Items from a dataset
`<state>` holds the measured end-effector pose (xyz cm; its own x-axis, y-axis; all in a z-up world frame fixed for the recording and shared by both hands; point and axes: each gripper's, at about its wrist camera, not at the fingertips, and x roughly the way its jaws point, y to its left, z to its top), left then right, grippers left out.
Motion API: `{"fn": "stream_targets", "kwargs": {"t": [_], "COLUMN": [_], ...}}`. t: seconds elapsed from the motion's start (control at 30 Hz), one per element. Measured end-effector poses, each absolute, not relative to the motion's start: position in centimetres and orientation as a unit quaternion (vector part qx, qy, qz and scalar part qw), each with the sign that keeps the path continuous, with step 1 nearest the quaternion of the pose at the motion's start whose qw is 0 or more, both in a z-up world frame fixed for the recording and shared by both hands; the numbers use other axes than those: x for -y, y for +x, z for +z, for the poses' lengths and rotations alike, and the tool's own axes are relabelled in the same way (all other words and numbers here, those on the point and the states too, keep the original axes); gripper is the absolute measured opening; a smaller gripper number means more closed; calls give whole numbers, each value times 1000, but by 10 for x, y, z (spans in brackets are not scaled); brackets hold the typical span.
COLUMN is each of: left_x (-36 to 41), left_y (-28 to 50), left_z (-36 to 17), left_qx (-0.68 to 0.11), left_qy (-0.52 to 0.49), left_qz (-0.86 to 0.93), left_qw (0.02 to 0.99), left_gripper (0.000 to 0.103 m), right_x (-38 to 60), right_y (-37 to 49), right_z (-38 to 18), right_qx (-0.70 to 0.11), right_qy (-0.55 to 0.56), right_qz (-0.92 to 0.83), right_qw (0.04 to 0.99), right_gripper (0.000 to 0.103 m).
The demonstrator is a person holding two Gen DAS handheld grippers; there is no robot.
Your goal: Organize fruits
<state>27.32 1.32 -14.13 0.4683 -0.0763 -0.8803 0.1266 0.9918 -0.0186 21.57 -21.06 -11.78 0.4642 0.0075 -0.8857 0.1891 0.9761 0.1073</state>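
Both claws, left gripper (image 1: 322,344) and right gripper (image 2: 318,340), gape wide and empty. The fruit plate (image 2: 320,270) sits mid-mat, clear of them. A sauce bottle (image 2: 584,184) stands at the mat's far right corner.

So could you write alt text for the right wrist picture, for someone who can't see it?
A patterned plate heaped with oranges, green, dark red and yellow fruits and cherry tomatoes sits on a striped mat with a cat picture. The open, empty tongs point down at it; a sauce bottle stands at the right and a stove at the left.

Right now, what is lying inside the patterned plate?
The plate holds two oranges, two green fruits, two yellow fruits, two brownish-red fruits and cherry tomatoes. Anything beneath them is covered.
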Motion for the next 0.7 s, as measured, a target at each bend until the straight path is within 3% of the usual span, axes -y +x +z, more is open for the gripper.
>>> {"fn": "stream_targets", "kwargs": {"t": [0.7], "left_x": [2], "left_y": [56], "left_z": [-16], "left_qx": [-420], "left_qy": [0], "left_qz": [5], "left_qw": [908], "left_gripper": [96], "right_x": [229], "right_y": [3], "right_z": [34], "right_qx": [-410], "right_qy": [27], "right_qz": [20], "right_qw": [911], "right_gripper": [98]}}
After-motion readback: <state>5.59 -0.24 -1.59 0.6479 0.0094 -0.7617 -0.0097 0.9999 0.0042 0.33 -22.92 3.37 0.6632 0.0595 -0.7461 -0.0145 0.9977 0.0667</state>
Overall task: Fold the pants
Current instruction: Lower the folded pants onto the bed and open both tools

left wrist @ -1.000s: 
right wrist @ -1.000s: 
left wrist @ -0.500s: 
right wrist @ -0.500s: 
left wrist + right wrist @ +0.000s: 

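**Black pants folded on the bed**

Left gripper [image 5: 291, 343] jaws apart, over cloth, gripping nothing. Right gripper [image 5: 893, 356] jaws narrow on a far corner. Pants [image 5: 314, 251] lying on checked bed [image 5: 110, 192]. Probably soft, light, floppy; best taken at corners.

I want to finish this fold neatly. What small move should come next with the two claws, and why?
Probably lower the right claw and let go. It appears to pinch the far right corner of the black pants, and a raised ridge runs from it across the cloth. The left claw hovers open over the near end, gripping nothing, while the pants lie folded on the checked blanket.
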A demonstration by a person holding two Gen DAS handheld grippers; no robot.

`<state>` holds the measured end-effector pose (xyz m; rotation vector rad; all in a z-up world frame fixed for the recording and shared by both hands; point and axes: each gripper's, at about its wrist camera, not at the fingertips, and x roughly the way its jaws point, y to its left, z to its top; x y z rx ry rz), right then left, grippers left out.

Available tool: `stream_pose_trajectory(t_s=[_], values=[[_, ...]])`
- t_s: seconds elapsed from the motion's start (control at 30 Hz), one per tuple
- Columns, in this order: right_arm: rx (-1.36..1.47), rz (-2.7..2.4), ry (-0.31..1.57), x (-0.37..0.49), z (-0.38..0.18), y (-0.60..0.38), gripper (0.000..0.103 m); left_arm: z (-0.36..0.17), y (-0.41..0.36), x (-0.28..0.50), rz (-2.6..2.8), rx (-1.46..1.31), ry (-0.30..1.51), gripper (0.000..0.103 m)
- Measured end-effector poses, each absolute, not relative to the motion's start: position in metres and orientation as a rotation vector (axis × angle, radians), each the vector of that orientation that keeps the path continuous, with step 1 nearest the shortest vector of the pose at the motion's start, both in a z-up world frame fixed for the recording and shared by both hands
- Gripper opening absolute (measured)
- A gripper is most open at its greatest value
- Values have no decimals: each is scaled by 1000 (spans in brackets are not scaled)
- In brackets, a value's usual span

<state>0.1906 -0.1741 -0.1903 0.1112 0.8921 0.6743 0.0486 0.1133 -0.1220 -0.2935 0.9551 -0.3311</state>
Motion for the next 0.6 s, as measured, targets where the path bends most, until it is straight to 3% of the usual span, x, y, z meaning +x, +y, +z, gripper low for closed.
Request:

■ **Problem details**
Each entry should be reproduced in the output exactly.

■ **Exercise answer**
`<state>` holds the measured end-effector pose (xyz cm; its own x-axis, y-axis; all in a z-up world frame fixed for the recording and shared by both hands; point and axes: each gripper's, at about its wrist camera, not at the fingertips, and x roughly the way its jaws point, y to its left, z to its top), left then right, grippers left out.
Motion API: `{"fn": "stream_targets", "kwargs": {"t": [_], "COLUMN": [_], ...}}`. t: seconds elapsed from the motion's start (control at 30 Hz), one per element. Measured end-effector poses, each absolute, not relative to the motion's start: position in centimetres and orientation as a unit quaternion (vector part qx, qy, qz and scalar part qw), each with the sign that keeps the path continuous, with step 1 nearest the quaternion of the pose at the motion's start whose qw is 0 or more, both in a z-up world frame fixed for the recording and shared by both hands; the numbers use other axes than those: x for -y, y for +x, z for +z, for the poses' lengths and rotations alike, and the tool's own axes are relabelled in the same way (all other words and numbers here, those on the point and the states too, keep the original axes); gripper is the absolute measured opening; a smaller gripper number means more closed; calls give whole numbers, each value times 1000, but by 10 for x, y, z (spans in brackets are not scaled); brackets hold the typical span.
COLUMN is each of: left_x (-36 to 41), left_y (-28 to 50), left_z (-36 to 17), left_qx (-0.68 to 0.11), left_qy (-0.52 to 0.49), left_qz (-0.86 to 0.93), left_qw (0.02 to 0.99), left_gripper (0.000 to 0.103 m), right_x (-38 to 60), right_y (-37 to 49), right_z (-38 to 18), right_qx (-0.70 to 0.11), right_qy (-0.55 to 0.56), right_qz (-0.92 to 0.83), right_qw (0.04 to 0.99), right_gripper (0.000 to 0.103 m).
The demonstrator is a person holding two Gen DAS handheld grippers; there is no robot.
Your goal: Organize fruits
<state>27.32 1.32 -14.13 0.4683 -0.0763 -0.8803 0.1266 0.9918 -0.0186 21.57 -21.06 -11.78 0.4642 0.0075 -0.8857 0.1891 0.9761 0.1073</state>
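Both claws, left gripper (image 1: 322,344) and right gripper (image 2: 318,340), gape wide and empty. The fruit plate (image 2: 320,270) sits mid-mat, clear of them. A sauce bottle (image 2: 584,184) stands at the mat's far right corner.

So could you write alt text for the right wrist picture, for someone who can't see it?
A patterned plate heaped with oranges, green, dark red and yellow fruits and cherry tomatoes sits on a striped mat with a cat picture. The open, empty tongs point down at it; a sauce bottle stands at the right and a stove at the left.

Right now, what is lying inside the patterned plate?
The plate holds two oranges, two green fruits, two yellow fruits, two brownish-red fruits and cherry tomatoes. Anything beneath them is covered.
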Motion for the next 0.7 s, as measured, a target at each bend until the straight path is within 3% of the usual span, axes -y +x +z, more is open for the gripper.
>>> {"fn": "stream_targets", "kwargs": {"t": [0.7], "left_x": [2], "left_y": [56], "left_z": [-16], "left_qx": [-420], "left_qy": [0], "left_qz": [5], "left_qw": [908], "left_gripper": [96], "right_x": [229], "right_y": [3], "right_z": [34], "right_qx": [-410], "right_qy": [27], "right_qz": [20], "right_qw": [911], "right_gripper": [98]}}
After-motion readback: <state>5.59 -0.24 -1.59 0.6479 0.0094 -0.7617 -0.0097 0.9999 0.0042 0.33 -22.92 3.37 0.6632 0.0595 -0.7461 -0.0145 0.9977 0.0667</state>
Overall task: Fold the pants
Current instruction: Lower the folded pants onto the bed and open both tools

left wrist @ -1.000s: 
right wrist @ -1.000s: 
left wrist @ -0.500s: 
right wrist @ -0.500s: 
left wrist + right wrist @ +0.000s: 

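**Black pants folded on the bed**

Left gripper [image 5: 291, 343] jaws apart, over cloth, gripping nothing. Right gripper [image 5: 893, 356] jaws narrow on a far corner. Pants [image 5: 314, 251] lying on checked bed [image 5: 110, 192]. Probably soft, light, floppy; best taken at corners.

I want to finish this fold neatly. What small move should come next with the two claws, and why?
Probably lower the right claw and let go. It appears to pinch the far right corner of the black pants, and a raised ridge runs from it across the cloth. The left claw hovers open over the near end, gripping nothing, while the pants lie folded on the checked blanket.
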A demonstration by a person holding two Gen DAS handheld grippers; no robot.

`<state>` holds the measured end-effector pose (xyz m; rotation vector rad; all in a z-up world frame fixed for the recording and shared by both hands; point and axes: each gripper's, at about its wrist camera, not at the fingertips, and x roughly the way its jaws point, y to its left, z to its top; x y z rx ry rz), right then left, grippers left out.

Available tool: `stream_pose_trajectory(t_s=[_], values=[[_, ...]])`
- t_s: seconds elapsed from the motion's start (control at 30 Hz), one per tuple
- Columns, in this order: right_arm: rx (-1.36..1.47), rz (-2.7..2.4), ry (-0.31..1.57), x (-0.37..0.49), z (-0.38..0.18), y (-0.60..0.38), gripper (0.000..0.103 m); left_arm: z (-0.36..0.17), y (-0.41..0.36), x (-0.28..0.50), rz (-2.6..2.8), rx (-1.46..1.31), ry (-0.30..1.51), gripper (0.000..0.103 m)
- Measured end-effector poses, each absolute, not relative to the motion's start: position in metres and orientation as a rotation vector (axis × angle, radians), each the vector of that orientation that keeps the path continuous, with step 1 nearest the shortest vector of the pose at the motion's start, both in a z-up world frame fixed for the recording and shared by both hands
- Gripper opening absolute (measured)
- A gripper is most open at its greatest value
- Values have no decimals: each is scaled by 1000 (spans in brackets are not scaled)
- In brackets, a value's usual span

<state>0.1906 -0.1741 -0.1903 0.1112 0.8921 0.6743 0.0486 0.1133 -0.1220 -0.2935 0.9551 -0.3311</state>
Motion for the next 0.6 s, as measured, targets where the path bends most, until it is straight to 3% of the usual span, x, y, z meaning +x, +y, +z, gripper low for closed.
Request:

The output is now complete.